Results showed that rhERAPs early exposure (3 h) induce significant changes in the expression of genes that are related to the autophagy pathway either directly (BCN1, LC3B, SQSTM1/p62, TFEB, LAMP1, mTOR), or indirectly via the ER-stress-mediated Unfolded Protein Response (CHOP, XBP1, CASP3). Specifically, statistically significant differences were observed in E1 (BCN1: p < 0.05; LC3B: p < 0.05; LAMP1: p < 0.05; XBP1: p < 0.05), E2 (LAMP1: p < 0.01; TFEB: p < 0.05; XBP1: p < 0.05) and in E1+E2 stimulated cells (BCN1: p < 0.05; CHOP: p < 0.05; LC3B: p < 0.05; TFEB: p < 0.05; LAMP1: p < 0.05) compared to CTR. Finally, an increased expression of BCN1 was observed in E1 and E1+E2 vs. E2 (p < 0.05 for both treatments) and of CHOP in E1+E2 vs. E1 (p < 0.05). Notably, a drastic downregulation of CASP3, mTOR and p62 gene expression was observed in E2 compared to CTR for mTOR (p < 0.05) and in E1+E2 stimulated compared to CTR, reaching statistical significance for CASP3 (p < 0.05) and mTOR (p < 0.05) (Figure 8A). Immunofluorescence assay further confirmed autophagy activation in rhERAP-treated neutrophils. Indeed, as shown in the representative Figure 8B, E1E2E1+E2 stimulations resulted in a qualitative accumulation of LC3B along with p62 reduction (Figure 8B).

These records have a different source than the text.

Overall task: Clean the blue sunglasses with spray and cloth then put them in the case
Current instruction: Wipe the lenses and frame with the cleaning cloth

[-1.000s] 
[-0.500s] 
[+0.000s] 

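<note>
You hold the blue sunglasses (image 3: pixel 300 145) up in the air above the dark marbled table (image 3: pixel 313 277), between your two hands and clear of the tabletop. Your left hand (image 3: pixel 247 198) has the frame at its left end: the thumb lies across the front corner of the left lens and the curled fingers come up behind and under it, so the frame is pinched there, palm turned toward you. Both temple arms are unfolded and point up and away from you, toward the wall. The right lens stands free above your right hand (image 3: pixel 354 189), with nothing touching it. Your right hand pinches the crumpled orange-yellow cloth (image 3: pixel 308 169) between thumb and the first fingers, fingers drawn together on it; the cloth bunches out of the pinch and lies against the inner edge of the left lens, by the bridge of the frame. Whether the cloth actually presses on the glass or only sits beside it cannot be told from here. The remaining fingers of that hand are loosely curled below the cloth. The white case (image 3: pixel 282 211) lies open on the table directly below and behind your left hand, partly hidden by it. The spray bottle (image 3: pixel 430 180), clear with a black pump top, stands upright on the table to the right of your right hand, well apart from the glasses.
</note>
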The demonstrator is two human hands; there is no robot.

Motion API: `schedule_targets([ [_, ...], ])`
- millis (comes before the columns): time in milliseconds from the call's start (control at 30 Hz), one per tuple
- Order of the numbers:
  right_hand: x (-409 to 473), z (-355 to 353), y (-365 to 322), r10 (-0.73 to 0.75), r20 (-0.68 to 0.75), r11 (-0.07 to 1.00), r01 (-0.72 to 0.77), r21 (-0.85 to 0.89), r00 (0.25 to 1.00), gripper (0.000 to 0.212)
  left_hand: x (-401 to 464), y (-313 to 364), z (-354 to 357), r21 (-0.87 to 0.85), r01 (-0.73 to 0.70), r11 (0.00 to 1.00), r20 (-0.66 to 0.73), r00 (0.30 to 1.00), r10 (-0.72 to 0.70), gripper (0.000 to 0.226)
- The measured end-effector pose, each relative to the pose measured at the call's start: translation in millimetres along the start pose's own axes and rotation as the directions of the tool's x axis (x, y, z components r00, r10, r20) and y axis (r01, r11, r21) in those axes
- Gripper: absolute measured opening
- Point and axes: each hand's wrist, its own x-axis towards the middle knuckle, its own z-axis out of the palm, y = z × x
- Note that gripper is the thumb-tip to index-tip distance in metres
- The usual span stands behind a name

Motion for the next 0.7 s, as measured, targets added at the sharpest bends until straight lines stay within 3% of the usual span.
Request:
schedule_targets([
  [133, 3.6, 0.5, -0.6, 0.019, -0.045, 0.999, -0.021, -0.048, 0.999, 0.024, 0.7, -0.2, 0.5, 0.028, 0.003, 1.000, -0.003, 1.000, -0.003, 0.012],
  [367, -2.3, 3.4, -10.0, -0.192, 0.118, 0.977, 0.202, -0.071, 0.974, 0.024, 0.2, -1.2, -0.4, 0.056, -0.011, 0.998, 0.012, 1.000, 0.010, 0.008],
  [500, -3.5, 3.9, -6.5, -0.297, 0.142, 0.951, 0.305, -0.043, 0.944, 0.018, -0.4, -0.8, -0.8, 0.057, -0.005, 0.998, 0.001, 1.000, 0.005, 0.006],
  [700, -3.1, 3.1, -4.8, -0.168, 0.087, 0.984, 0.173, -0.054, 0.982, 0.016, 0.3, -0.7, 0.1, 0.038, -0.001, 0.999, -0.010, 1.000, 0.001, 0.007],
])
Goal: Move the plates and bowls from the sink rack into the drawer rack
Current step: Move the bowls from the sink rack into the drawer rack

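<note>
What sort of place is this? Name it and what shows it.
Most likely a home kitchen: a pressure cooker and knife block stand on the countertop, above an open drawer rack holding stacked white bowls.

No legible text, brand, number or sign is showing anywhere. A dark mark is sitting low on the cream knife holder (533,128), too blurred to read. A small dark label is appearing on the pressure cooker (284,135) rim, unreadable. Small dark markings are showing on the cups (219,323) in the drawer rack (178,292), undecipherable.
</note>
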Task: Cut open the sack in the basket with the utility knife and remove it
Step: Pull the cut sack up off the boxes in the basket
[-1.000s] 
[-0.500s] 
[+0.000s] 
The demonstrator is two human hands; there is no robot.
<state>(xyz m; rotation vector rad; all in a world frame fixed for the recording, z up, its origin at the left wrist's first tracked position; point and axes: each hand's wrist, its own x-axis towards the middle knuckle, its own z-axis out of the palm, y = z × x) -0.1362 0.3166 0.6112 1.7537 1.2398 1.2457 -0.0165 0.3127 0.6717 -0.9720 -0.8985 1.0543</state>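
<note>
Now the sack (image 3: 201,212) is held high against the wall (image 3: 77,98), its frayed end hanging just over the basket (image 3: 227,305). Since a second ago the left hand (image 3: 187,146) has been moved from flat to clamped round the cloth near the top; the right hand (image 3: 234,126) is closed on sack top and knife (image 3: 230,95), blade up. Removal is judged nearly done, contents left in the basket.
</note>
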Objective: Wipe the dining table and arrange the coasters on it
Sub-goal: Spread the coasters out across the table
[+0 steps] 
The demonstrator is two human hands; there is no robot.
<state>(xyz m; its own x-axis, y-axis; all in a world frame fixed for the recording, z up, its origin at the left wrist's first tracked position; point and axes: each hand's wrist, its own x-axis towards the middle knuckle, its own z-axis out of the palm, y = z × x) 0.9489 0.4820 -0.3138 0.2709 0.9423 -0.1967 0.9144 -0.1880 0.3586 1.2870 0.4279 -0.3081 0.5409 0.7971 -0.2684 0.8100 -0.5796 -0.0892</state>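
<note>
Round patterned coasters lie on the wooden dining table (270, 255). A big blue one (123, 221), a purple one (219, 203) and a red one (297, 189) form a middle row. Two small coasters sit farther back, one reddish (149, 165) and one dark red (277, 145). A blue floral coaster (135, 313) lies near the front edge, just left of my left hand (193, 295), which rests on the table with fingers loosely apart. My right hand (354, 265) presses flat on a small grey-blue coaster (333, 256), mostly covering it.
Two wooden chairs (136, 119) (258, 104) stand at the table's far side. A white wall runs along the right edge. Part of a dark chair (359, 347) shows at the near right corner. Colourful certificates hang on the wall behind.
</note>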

Finally, western blot analyses corroborated these results (Figure 8C). Indeed, compared to CTR, an increase in LC3B-II/I (E2: p < 0.05; E1+E2: p < 0.05) (Figure 8D), and a decrease of p62 (E1, E2 and E1+E2: p < 0.05) (Figure 8E) were observed in rhERAP-stimulated cells. These data suggest that rhERAP exposure increases the availability of the lipidated LC3 isoform for autophagosome formation and effective degradation of p62 protein, supporting an effective progression of the autophagy pathway. Notably, this was coupled with a reduction of mTOR mRNA and an increase in LAMP1 protein as assessed by flow cytometry (E1; E2; E1+E2 vs. CTR: p < 0.05 for all comparisons) (Figure 8F), consistent with the transcriptional upregulation of LAMP1 mRNA. These data further support the implication of rhERAP-induced autophagy in lysosomal-mediated neutrophil degranulation possibly via ER stress and mTOR inactivation.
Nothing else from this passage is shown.